One of the main levers is precisely Black Friday, when the company was hoping for a surge in sales of new products in the country such as stoves with air friers and front-loading washing machines.

With an eye on changing consumer preferences, Whirlpool is also betting on black appliances, a trend in the segment. The double wash (two baskets for separating white and colored clothes in simultaneous washes) is another example of a product in growing demand, according to Ambar, due to the savings in energy, water and time the appliances offer.


Appliances for smaller apartments

“We’ve been looking for washer-dryer solutions for smaller houses and apartments of 30 and 40 square meters, which is a growing market,” he said.

“Five months ago, I was more skeptical about the improvement in the market, but I’ve revised the outlook and I can even see double-digit growth. The fall in interest rates is a positive sign. The granting of credit brings a certain optimism. We had a restocking of inventories in the third quarter, which points to a positive trend for the fourth,” he said.

Ambar, who assumed the role for Brazil in the second quarter of this year, acknowledged the financial difficulties faced by some of the largest retail chains in the country, but said that there has been a joint effort by the industry and retailers with banks and insurance companies to avoid major credit effects.

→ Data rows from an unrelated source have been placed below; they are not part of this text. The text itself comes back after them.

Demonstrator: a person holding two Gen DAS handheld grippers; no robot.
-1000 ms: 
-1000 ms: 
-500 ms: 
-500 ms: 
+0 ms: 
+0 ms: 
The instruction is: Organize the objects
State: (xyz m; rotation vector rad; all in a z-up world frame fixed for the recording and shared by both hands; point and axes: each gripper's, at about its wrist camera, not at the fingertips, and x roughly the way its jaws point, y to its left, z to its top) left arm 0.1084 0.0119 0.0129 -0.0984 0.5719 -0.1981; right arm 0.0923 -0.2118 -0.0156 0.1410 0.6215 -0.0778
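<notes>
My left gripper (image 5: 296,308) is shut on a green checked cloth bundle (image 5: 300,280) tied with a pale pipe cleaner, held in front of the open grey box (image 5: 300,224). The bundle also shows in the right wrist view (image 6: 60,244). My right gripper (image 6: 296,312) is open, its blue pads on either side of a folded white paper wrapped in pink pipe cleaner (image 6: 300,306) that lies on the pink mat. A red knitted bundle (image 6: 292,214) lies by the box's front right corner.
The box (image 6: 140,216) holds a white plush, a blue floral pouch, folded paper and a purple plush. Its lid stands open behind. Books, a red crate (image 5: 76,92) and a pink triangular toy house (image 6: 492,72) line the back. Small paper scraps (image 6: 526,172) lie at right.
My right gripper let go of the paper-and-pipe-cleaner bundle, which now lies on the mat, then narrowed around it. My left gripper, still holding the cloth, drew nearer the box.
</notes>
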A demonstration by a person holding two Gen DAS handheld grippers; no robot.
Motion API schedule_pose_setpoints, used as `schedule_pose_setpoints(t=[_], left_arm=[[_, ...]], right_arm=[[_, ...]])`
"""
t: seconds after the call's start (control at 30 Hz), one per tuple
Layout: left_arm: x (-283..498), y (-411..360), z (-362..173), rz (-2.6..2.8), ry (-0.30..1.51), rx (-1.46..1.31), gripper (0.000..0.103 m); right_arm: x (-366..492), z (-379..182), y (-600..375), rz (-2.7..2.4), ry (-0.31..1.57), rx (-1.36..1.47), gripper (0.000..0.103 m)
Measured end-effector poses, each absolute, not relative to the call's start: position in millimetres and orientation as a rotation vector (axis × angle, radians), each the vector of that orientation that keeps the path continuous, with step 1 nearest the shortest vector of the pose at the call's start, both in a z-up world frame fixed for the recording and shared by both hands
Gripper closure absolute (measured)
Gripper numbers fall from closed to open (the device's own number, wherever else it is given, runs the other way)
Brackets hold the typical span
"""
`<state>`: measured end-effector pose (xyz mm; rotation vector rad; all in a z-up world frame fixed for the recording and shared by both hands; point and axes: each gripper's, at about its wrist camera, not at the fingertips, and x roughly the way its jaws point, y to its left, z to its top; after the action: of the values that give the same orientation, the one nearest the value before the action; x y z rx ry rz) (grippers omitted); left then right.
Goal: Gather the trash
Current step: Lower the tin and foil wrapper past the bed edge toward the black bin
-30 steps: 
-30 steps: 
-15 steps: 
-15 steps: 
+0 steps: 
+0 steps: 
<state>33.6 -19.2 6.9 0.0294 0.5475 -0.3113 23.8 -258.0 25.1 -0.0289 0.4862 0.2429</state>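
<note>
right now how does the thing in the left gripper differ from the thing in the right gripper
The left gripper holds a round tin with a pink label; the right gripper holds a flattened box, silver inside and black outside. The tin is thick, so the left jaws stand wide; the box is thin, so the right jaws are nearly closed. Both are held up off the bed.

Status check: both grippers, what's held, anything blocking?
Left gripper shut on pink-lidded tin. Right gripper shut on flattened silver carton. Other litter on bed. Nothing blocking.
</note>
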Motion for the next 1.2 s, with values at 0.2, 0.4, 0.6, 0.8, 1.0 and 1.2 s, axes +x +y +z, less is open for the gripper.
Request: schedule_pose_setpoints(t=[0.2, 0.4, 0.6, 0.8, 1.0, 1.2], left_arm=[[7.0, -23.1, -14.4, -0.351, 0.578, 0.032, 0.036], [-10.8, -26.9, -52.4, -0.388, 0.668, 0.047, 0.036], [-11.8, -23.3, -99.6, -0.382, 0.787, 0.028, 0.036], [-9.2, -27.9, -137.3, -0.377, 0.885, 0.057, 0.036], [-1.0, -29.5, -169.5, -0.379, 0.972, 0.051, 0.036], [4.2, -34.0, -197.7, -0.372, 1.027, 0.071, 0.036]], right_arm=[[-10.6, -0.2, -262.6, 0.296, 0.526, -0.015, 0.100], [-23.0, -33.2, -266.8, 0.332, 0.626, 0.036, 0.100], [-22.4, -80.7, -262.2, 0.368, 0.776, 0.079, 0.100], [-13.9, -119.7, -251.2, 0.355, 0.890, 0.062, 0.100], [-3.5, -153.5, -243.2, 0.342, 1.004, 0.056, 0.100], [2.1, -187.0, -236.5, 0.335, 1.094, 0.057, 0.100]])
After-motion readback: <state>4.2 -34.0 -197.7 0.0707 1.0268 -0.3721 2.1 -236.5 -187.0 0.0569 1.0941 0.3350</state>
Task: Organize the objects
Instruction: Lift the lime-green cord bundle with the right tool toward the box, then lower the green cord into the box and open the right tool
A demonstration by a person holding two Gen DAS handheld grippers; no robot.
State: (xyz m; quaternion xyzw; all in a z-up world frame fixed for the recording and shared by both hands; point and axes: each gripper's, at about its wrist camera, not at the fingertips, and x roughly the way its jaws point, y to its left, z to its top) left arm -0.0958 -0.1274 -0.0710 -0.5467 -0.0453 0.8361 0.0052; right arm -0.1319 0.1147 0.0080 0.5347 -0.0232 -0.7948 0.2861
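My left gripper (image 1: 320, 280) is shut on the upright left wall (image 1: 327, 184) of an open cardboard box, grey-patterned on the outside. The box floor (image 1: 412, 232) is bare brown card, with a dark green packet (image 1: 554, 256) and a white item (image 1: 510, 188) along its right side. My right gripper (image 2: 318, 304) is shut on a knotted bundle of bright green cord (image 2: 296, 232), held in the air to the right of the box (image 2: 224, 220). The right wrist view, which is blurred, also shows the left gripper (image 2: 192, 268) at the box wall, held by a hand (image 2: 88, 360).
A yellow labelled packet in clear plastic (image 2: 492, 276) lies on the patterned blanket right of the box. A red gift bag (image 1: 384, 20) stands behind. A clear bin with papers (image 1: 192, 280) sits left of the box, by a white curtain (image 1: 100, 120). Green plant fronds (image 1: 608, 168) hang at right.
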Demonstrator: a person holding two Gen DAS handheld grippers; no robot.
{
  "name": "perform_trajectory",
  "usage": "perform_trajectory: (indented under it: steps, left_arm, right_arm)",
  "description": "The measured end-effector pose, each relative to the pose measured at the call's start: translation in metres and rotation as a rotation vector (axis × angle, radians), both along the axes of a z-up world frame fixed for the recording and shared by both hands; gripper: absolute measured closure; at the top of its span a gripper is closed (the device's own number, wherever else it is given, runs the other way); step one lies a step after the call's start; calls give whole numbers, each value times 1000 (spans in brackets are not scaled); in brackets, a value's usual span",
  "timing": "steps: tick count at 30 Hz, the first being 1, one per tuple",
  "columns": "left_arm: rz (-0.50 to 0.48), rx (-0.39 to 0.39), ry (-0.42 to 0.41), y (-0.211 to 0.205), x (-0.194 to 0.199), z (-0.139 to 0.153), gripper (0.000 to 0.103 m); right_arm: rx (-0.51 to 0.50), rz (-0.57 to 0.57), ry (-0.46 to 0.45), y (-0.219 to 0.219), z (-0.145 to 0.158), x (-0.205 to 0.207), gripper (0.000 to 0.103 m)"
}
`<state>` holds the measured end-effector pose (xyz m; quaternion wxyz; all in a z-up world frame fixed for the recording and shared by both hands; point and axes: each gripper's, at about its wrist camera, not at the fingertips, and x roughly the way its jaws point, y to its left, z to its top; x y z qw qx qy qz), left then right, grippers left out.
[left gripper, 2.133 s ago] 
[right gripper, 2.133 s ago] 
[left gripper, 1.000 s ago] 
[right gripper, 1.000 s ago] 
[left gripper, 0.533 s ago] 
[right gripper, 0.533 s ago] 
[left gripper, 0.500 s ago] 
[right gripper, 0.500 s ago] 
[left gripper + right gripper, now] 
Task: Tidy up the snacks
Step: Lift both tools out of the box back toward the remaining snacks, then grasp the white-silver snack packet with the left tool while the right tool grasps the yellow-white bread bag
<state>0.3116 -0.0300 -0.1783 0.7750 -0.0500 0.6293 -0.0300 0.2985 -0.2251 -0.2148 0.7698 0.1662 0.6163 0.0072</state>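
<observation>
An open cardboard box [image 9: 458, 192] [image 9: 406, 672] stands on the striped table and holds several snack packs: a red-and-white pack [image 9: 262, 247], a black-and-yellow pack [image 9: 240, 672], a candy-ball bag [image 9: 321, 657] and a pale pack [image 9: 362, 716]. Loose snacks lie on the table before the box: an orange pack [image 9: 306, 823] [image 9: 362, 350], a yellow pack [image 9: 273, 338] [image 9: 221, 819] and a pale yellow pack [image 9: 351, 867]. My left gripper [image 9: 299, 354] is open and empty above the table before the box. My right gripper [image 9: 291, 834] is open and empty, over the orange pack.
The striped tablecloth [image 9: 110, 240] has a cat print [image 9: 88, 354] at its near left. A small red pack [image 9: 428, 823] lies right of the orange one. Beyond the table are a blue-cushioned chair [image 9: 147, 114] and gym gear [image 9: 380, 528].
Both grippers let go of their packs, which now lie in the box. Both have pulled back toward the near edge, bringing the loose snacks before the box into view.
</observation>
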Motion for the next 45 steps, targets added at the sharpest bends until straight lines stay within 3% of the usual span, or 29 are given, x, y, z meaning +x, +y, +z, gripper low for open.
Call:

This year, major players in the home appliance retail sector, such as Casas Bahia (BHIA3) and Magazine Luiza (MGLU3), have seen their shares fall 76% and 20% year-on-year on the B3 index, compared to a 14% gain on the Ibovespa, the benchmark stock index.

“Retailers have lower stock levels. Price negotiations are never easy, but they were no more difficult than in previous quarters,” said Ambar.

He added that he expected the segment’s sales on Black Friday to be better than in the last two years, when consumers were more indebted due to the higher cost of credit with the Selic (interest) rate, which peaked at 13.75% per year in August 2022.

On November 1, the Brazilian central bank’s monetary policy committee made its third consecutive interest rate cut, to 12.25% per year, signaling further reductions of the same magnitude (0.50 percentage points) after pointing to a trend of disinflation.


“In the third quarter we saw gradual growth in the home appliances category, with a high volume growth of close to 10% year-on-year. Market research shows that consumers are more likely to be interested in buying household appliances than in previous years. We are confident of a good Black Friday,” he said.

At the start of the second half of the year, Eletros, Brazil’s national association of manufacturers of electrical and electronic products, which monitors the industry’s sales for retailers, projected annual sales growth of between 4% and 6% compared to 2022.

The organization compiles data from four segments: air conditioning, white goods (stoves, washing machines and fridges), brown goods (televisions) and portable goods (from blenders to air fryers).


In the first half of the year, according to Eletros, 44 million units were sold, up 13% on the 39 million units sold in the same period of last year.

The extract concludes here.